- _Problem details_:
Some of the lines below need repeating. Reproduce exactly those between the lines holding "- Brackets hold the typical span" and "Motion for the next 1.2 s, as", inclusive.
>>>>>
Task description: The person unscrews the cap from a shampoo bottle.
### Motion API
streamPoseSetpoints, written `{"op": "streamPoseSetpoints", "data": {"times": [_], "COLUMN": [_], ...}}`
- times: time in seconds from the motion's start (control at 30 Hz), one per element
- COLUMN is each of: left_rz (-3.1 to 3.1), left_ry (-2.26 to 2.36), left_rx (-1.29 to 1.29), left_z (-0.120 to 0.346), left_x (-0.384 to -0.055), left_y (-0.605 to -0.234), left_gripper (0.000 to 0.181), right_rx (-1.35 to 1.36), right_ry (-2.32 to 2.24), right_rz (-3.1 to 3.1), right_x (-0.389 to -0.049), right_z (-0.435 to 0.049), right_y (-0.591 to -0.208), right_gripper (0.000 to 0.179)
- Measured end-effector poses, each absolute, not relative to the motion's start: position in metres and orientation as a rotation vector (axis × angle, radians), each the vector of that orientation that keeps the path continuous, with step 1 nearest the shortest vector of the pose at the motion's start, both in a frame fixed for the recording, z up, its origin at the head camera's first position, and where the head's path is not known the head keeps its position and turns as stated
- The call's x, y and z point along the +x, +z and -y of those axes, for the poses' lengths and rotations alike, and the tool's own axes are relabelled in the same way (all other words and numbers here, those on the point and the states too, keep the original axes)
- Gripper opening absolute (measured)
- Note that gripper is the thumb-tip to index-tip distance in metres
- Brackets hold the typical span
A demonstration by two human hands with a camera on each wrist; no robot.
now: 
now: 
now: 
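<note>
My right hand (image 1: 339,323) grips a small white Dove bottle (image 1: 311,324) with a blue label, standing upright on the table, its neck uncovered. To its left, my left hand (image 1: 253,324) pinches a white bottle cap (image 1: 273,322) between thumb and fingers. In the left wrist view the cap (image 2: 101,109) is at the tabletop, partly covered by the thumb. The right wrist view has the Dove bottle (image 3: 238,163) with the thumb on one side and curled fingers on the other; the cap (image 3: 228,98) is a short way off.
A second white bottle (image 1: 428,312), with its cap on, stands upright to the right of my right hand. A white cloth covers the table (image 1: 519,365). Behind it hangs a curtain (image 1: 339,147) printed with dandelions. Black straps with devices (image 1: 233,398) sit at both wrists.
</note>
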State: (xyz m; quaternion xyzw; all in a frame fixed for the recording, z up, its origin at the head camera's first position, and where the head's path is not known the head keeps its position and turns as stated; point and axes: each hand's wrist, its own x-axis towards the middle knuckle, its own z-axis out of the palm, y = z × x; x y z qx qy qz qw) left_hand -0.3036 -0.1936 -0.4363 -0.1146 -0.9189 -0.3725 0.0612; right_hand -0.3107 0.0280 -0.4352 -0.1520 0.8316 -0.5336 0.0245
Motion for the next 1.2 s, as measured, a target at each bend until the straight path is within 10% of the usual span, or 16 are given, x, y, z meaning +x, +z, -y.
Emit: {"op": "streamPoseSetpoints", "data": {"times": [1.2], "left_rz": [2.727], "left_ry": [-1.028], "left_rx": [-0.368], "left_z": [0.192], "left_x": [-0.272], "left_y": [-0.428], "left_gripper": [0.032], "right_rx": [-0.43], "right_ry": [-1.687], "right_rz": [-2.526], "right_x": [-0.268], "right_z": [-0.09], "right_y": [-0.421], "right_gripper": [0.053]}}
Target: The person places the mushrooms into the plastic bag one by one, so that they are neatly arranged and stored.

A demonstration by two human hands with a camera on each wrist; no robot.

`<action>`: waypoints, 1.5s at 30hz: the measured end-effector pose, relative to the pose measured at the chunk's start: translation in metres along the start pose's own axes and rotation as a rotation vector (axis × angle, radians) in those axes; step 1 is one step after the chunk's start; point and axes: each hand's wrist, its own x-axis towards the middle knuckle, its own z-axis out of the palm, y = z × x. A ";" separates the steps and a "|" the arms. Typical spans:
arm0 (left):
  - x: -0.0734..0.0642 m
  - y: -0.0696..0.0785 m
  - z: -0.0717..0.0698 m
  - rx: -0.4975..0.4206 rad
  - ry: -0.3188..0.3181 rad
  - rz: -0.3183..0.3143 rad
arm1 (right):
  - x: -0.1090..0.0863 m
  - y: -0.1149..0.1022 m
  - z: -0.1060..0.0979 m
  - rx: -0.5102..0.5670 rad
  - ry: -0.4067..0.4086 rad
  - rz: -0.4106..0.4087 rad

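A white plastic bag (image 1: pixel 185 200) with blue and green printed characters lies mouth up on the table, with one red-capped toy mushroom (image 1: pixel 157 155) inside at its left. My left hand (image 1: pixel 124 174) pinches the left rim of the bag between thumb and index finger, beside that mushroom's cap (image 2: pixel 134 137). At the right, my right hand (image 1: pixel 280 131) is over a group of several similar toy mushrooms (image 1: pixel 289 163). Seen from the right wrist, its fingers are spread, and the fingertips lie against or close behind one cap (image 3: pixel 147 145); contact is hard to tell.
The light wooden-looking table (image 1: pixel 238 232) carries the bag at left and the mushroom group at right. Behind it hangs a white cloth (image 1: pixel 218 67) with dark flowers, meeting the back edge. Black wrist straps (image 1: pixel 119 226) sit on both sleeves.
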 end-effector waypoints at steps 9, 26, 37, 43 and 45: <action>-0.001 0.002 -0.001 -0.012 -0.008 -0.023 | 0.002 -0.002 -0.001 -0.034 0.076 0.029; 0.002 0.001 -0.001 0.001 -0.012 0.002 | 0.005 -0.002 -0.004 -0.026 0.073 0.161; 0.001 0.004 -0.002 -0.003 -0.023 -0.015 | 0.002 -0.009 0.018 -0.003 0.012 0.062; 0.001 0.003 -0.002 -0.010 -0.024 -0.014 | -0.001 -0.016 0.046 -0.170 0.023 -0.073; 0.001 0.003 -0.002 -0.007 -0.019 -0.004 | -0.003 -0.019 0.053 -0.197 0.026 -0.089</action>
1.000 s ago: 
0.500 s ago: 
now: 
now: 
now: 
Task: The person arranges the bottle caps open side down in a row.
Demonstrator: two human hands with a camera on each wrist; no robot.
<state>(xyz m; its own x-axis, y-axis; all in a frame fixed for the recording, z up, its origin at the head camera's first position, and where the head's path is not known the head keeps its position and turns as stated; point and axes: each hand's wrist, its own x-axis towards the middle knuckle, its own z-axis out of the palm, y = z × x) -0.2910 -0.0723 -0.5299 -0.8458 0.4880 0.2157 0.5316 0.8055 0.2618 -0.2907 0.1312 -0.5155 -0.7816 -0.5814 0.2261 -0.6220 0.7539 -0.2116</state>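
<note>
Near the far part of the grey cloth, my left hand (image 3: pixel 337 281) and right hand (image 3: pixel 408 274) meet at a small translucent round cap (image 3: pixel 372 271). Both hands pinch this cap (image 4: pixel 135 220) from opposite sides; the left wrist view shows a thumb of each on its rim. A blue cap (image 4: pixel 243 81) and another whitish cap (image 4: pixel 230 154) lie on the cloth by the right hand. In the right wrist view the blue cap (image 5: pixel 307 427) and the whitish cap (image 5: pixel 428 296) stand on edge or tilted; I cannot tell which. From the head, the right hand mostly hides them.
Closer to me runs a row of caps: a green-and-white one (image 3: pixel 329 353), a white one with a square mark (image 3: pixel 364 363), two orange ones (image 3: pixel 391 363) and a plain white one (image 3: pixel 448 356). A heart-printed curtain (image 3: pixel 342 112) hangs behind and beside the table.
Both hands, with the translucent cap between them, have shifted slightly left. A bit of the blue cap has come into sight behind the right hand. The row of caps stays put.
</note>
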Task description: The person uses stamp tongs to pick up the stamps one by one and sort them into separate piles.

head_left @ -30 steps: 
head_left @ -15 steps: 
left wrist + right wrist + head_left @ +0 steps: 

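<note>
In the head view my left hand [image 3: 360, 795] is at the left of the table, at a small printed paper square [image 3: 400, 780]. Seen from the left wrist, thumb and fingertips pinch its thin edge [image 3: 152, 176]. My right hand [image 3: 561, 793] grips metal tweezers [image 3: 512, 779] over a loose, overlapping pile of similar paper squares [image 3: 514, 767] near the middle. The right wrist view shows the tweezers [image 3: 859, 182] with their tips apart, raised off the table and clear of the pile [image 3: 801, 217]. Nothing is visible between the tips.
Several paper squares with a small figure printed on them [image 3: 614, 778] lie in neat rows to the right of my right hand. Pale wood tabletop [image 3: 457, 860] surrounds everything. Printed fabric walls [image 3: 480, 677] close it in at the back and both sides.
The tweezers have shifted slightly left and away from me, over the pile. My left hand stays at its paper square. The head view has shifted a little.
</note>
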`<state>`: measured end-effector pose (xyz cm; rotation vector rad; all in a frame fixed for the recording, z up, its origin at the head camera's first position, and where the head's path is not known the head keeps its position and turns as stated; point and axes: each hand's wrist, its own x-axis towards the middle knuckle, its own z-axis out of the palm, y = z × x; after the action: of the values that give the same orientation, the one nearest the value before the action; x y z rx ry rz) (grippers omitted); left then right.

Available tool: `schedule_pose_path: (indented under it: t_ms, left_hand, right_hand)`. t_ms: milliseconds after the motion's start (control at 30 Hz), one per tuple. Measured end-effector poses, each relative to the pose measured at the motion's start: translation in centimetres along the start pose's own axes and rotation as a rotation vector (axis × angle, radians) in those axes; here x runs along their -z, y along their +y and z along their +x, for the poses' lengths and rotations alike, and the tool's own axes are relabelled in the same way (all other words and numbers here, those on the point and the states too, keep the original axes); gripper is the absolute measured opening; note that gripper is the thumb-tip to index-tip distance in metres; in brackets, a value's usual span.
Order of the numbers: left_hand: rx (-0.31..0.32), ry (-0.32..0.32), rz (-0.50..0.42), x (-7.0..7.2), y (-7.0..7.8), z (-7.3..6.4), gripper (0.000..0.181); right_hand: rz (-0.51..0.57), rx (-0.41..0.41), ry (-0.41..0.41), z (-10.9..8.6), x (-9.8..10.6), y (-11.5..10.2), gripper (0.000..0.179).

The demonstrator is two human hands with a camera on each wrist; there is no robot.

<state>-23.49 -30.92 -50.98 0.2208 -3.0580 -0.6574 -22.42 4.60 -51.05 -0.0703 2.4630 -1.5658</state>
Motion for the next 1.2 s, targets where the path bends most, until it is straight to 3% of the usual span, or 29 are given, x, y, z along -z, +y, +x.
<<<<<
- _Response area_:
- Brackets hold the typical span
A demonstration by two human hands with a camera on each wrist; no robot.
now: 
now: 
now: 
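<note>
My right hand (image 1: 339,323) grips a small white Dove bottle (image 1: 311,324) with a blue label, standing upright on the table, its neck uncovered. To its left, my left hand (image 1: 253,324) pinches a white bottle cap (image 1: 273,322) between thumb and fingers. In the left wrist view the cap (image 2: 101,109) is at the tabletop, partly covered by the thumb. The right wrist view has the Dove bottle (image 3: 238,163) with the thumb on one side and curled fingers on the other; the cap (image 3: 228,98) is a short way off.
A second white bottle (image 1: 428,312), with its cap on, stands upright to the right of my right hand. A white cloth covers the table (image 1: 519,365). Behind it hangs a curtain (image 1: 339,147) printed with dandelions. Black straps with devices (image 1: 233,398) sit at both wrists.
</note>
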State: (xyz m; quaternion xyzw; all in a frame fixed for the recording, z up, its origin at the head camera's first position, and where the head's path is not known the head keeps its position and turns as stated; point and axes: each hand's wrist, its own x-axis towards the middle knuckle, its own z-axis out of the palm, y = z × x; x y z qx qy qz qw) left_hand -0.3036 -0.1936 -0.4363 -0.1146 -0.9189 -0.3725 0.0612; right_hand -0.3107 0.0280 -0.4352 -0.1520 0.8316 -0.5336 0.0245
Motion for the next 1.2 s, as measured, a target at each bend until the straight path is within 10% of the usual span, or 16 are given, x, y, z meaning +x, +z, -y.

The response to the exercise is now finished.